When moving graphite1001 to jessie I noticed the performance website is also hosted there, together with `coal`, `xenon` is instead hosted on fluorine (now mwlog1001), `xhgui` and its `mongodb` are on tungsten. Since planning for capex/opex next year is on, I'm proposing to consolidate all performance-related software onto VM or baremetal depending on required specs. Thoughts?
-------
### Sub tasks
* {icon check color=green} Write up understanding of the current (scattered) services. (Below: //Current services//)
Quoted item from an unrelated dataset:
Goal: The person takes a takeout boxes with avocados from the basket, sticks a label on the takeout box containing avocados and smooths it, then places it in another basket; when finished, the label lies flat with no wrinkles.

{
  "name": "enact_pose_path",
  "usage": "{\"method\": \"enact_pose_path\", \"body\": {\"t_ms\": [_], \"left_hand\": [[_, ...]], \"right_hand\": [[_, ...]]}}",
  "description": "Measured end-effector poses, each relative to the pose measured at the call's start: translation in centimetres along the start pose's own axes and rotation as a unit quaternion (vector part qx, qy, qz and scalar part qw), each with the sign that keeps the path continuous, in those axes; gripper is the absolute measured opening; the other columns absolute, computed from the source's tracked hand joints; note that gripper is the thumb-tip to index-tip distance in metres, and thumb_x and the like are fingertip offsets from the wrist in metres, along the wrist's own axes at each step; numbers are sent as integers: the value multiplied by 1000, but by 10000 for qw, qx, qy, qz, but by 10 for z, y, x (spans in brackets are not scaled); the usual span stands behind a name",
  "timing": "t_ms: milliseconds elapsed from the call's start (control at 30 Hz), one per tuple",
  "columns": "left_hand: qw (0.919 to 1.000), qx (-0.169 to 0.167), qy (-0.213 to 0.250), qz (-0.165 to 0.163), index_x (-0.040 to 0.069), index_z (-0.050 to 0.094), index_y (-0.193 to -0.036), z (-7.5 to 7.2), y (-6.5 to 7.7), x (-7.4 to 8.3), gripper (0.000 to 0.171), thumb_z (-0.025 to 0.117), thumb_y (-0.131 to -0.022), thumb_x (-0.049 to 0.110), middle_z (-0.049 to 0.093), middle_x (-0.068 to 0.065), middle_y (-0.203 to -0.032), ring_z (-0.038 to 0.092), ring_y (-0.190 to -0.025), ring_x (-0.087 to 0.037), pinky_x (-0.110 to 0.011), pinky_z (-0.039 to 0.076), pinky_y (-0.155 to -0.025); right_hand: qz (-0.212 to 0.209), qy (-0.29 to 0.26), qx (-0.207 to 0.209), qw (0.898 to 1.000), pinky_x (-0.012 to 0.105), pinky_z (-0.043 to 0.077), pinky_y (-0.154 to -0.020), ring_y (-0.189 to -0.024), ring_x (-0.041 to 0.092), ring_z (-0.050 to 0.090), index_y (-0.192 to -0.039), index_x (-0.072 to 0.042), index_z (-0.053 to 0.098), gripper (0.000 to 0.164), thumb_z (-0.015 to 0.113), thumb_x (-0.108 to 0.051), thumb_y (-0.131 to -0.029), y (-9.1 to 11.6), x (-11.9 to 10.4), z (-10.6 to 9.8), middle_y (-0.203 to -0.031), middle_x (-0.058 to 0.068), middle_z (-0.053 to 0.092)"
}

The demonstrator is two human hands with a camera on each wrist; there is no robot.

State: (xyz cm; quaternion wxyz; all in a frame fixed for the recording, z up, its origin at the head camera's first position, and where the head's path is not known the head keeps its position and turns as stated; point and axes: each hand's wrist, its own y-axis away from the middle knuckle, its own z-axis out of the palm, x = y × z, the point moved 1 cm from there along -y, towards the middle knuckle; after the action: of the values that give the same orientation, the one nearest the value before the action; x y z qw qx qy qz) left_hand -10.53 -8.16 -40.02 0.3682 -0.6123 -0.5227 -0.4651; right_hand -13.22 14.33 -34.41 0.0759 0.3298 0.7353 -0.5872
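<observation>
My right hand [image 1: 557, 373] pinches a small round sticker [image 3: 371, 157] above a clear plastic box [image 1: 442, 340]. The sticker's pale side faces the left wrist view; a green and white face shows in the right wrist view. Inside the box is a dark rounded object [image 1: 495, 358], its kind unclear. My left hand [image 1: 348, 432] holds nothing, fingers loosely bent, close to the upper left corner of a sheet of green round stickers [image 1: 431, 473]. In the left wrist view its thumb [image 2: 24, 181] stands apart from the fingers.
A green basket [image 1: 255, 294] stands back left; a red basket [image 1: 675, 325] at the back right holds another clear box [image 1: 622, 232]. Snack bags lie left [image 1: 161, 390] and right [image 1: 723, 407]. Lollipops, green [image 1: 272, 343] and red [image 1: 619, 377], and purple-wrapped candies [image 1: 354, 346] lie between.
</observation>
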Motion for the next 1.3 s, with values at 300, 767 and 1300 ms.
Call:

* {icon check color=green} Figure out overall migration plan in terms of hardware. – (Below: //Proposed topology//)
* New stack:
* {icon check color=green} Request production VM for webperf (metrics processing). – T179036
* {icon check color=green} Migrate webperf from hafnium to webperf#001. – T186774
* {icon check color=green} Figure out how to migrate performance.wikimedia.org site.
* {icon check color=green} Migrate coal from graphite1001 to webperf#001. – T159354
* {icon check color=green} Request production VM for web apps (xhgui, xenon). - T194390
* {icon unlock color=orange} Migrate xhghui from tungsten to new VM.
* {icon lock color=red} Update wmf-config to write XWD profiles to new XHGUI location.
* {icon check color=green} Figure out how to migrate Xenon processing. (See "Moveability" below)
* {icon unlock color=orange} Move Xenon's ArcLamp and Apache-for-xenon from mwlog1001 to webperf1002.
* Old stack:
* {icon check color=green} Decom webperf/asset-check service. – T164419
* {icon check color=green} Decom webperf/ve service. – T175083
* {icon check color=green} Decom old xhprof viewer. – T196406
* {icon check color=green} Decom osmium.eqiad host. – T175093
* {icon unlock color=orange} Decom hafnium.eqiad host. – T193420
* {icon lock color=red} Decom tungsten.eqiad host. (Blocked - xhgui runs here)
### Current services
* performance.wikimedia.org: Static website. Proxied services: coal (local), xenon (mwlog1001), xhgui/xhprof (tungsten)
* Currently hosted on webperf1001.
* Code: [puppet:/role/performance/site](https://github.com/wikimedia/puppet/blob/57a55806d2/modules/role/manifests/performance/site.pp), [puppet:../apache/sites/performance.wikimedia.org](https://github.com/wikimedia/puppet/blob/57a55806d2/modules/role/templates/apache/sites/performance.wikimedia.org.erb)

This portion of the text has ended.